─── Dataset records

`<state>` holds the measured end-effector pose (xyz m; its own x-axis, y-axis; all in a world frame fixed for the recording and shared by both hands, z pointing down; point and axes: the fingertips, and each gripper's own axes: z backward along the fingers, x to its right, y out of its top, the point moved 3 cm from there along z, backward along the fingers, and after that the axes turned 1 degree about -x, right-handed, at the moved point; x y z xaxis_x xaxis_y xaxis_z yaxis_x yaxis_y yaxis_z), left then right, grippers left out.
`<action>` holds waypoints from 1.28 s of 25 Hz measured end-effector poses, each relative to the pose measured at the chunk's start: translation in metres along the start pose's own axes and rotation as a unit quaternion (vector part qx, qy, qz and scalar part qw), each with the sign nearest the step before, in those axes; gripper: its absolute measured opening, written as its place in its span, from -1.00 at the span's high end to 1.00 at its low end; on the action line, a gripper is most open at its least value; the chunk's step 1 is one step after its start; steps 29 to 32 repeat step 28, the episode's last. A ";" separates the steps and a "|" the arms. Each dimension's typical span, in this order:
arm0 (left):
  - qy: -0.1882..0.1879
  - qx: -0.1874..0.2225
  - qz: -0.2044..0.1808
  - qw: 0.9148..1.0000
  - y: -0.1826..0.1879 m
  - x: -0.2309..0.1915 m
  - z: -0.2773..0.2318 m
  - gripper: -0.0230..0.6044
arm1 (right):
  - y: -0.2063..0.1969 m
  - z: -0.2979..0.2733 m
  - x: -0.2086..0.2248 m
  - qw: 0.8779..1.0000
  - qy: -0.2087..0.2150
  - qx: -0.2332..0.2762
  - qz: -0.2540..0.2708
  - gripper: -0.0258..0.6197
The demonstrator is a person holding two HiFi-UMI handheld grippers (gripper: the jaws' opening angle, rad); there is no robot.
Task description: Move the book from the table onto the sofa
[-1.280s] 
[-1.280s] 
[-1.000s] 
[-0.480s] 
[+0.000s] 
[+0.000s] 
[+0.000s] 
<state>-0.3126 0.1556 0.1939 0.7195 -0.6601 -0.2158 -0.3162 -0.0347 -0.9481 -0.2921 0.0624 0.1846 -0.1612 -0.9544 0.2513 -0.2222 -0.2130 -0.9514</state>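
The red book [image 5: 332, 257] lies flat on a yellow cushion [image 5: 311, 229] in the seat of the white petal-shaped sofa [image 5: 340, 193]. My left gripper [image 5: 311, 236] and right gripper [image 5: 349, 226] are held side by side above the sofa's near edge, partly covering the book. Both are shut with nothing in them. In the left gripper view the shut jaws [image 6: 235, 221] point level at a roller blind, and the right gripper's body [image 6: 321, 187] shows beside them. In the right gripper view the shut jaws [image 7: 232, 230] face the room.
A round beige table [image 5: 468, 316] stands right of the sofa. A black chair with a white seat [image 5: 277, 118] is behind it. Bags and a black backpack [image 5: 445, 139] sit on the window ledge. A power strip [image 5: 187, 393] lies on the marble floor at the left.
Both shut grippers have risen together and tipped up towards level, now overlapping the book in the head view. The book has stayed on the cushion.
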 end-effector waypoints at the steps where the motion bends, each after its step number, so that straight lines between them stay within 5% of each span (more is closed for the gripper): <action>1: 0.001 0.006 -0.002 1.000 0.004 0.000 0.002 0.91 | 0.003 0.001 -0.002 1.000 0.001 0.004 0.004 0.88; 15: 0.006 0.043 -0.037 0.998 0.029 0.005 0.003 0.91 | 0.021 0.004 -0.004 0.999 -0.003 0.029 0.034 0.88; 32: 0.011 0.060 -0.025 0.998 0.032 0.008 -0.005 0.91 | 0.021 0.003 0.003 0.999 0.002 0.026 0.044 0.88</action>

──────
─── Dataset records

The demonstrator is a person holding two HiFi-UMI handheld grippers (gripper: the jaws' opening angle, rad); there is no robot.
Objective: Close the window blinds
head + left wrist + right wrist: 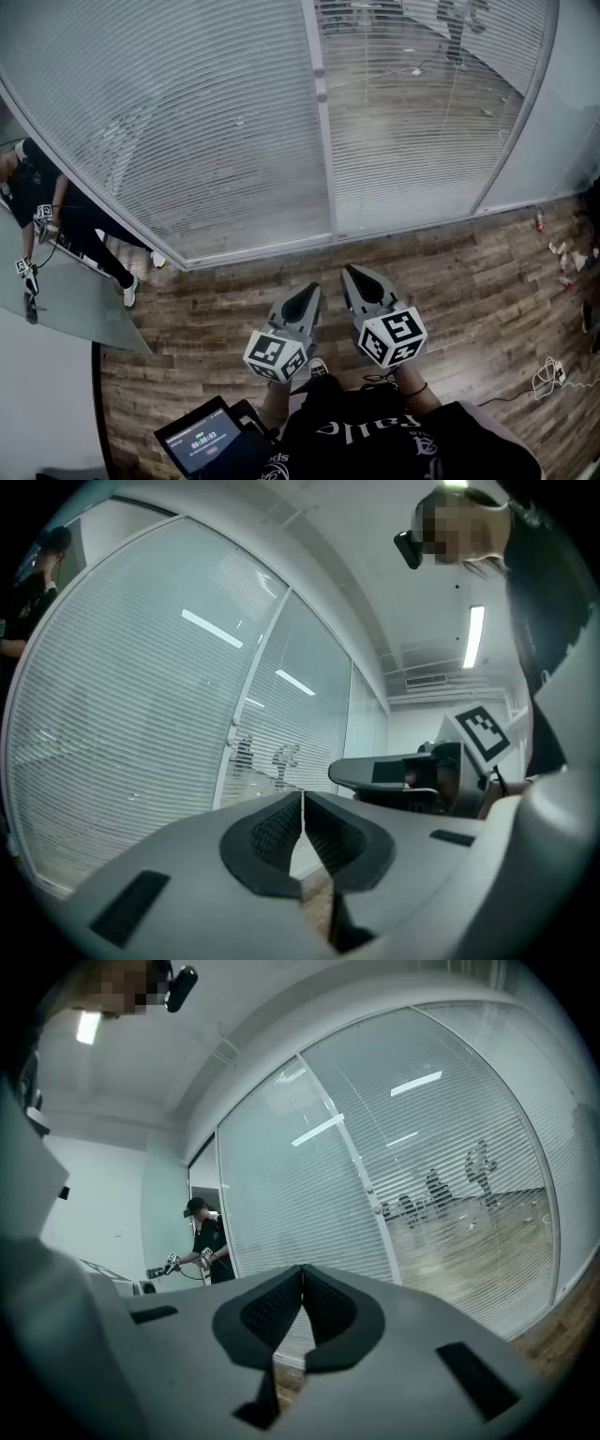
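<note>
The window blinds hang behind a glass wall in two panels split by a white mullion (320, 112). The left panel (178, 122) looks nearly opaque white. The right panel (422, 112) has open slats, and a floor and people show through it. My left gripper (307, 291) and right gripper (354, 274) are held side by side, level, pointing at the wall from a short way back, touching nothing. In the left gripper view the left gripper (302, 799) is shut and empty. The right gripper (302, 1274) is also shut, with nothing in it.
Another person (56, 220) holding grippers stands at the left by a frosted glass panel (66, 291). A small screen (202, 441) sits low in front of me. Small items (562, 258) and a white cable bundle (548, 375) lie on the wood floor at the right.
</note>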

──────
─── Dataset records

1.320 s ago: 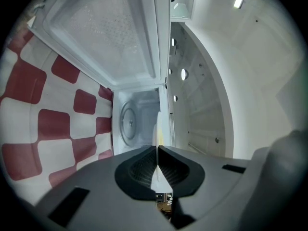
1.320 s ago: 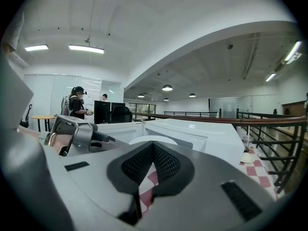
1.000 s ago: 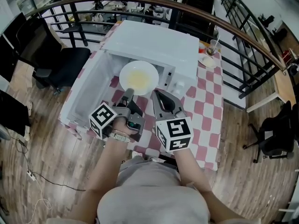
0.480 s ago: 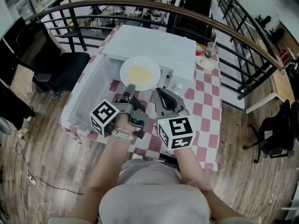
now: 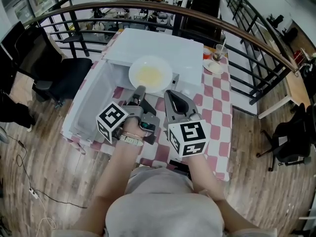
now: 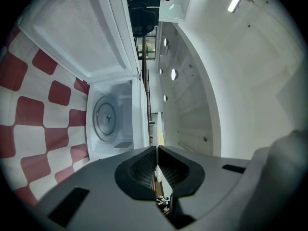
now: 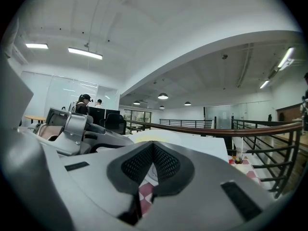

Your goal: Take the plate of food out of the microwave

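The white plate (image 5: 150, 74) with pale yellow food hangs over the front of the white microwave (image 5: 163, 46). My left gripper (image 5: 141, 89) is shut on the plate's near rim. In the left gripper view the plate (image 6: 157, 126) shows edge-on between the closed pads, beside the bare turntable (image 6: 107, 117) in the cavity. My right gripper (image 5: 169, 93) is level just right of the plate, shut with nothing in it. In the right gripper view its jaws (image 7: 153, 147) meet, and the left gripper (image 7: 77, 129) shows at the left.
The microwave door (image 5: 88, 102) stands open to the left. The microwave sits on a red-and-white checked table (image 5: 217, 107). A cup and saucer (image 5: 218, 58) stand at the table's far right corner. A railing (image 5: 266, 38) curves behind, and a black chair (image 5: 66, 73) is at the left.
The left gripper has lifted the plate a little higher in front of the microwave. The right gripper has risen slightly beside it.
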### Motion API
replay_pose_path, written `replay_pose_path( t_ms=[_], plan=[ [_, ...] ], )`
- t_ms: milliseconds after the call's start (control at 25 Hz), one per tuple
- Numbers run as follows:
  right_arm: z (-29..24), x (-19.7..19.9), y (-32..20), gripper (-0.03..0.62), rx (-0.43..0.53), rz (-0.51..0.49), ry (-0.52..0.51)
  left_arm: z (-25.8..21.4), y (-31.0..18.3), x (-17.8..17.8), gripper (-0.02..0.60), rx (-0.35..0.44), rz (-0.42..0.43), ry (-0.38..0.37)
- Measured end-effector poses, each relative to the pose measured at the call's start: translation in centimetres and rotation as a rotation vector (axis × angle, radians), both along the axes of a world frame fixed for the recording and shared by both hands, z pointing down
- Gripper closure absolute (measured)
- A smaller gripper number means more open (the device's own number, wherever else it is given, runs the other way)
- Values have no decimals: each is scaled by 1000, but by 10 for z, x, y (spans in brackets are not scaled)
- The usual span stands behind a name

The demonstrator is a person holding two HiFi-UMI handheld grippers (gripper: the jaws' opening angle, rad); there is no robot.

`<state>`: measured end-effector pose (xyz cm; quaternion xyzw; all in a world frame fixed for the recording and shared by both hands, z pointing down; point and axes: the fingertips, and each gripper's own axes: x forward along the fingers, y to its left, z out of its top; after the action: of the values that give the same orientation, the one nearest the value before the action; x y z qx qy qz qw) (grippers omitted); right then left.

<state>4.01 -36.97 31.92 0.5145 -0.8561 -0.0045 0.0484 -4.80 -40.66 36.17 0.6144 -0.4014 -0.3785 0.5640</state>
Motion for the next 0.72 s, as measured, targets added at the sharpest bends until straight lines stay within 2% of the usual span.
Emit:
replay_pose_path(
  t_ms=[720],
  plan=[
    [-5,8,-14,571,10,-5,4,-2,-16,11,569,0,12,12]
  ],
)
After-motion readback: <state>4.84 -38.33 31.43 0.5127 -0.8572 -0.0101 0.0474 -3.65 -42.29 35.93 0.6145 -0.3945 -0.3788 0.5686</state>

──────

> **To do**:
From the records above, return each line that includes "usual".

> **Solution to this task**:
- The usual span stands behind a name
Motion for the next 0.72 s, as measured, targets added at the sharpest bends until straight lines stay within 2% of the usual span.

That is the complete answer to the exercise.